# Exercise prompt
Only the lines that hold the word "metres" are wanted from this listing.
(Data segment Opens)
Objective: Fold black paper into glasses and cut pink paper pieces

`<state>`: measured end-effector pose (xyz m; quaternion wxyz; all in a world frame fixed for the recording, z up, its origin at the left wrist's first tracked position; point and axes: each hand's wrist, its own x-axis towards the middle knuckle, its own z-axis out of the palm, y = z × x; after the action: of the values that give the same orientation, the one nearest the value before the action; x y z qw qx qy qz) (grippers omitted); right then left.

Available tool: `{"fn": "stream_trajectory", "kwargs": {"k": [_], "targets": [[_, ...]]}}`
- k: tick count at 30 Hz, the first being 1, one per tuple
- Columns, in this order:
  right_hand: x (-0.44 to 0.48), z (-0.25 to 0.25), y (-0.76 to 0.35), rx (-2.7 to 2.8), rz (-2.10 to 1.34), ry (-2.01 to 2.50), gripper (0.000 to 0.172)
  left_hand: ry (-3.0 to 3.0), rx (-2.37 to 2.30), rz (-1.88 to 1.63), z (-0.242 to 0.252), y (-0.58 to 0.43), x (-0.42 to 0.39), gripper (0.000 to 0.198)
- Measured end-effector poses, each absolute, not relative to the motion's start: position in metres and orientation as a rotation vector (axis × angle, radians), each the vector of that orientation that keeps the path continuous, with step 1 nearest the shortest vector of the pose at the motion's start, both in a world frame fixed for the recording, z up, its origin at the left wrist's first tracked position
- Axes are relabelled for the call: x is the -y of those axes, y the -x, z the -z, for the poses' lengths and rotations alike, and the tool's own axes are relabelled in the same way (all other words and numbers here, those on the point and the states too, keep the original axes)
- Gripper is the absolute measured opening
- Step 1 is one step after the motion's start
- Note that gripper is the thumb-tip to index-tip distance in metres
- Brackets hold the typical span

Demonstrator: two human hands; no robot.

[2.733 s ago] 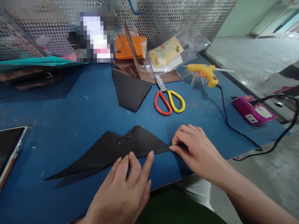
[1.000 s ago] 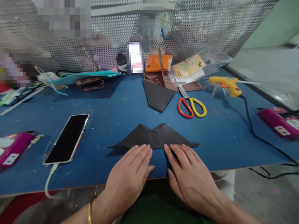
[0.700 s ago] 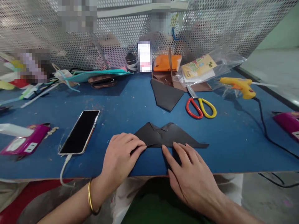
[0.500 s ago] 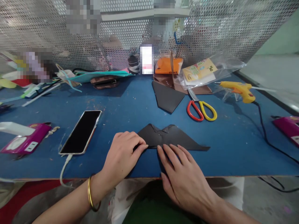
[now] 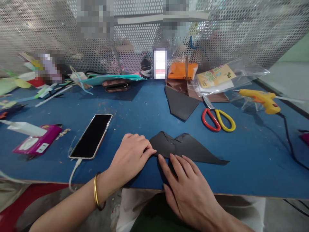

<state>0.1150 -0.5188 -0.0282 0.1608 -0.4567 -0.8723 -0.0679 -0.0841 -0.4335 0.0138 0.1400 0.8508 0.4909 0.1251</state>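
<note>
A folded black sheet (image 5: pixel 181 147), perhaps paper or foam, lies on the blue table before me, with a notched far edge and a thin point at its right end. My left hand (image 5: pixel 134 154) is closed at the sheet's left end, thumb and fingers together on it; that end is hidden beneath the hand. Along the near edge rest the outstretched fingertips of my right hand (image 5: pixel 185 183), index finger close to the left thumb. Beyond the sheet are another black piece (image 5: pixel 181 103) and scissors (image 5: pixel 218 120) with one red and one yellow handle.
A phone (image 5: pixel 92 137) on a white cable lies left, near a purple power strip (image 5: pixel 40 140). At right is a yellow glue gun (image 5: pixel 260 99) with a black cord. Bagged packaging (image 5: pixel 217 77), a lit phone (image 5: pixel 160 62) and a thread spool (image 5: pixel 146 68) line the mesh.
My right hand's fingers have slid left along the near edge, bringing the index finger closer to the left thumb. The camera view has turned slightly left, so everything appears further right.
</note>
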Motion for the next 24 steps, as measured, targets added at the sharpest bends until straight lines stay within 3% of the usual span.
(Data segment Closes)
# Output for this task
- Measured end-effector poses, each absolute, not relative to the motion's start: position in metres and orientation as a rotation vector (axis × angle, radians), each the vector of that orientation that keeps the path continuous, with step 1 nearest the shortest vector of the pose at the motion's start, both in a world frame fixed for the recording, z up, its origin at the left wrist's first tracked position
- Note that gripper is the thumb-tip to index-tip distance in metres

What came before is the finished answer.